Supplied information section start

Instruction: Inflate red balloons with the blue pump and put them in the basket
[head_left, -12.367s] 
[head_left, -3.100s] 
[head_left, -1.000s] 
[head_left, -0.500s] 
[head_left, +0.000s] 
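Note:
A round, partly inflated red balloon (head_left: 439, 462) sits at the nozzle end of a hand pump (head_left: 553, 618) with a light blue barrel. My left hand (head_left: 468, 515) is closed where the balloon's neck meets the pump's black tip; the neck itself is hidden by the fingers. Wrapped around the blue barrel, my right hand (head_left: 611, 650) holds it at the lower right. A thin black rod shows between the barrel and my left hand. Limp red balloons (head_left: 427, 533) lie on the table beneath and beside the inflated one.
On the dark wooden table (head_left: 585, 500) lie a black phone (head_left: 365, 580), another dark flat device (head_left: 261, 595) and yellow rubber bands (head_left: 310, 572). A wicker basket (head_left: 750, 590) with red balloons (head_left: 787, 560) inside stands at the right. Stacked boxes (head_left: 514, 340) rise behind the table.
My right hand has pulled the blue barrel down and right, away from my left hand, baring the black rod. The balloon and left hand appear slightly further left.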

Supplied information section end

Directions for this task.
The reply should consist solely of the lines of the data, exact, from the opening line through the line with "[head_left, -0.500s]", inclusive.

Answer to this task.
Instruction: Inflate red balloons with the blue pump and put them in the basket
[head_left, -12.367s] 
[head_left, -3.100s] 
[head_left, -1.000s] 
[head_left, -0.500s] 

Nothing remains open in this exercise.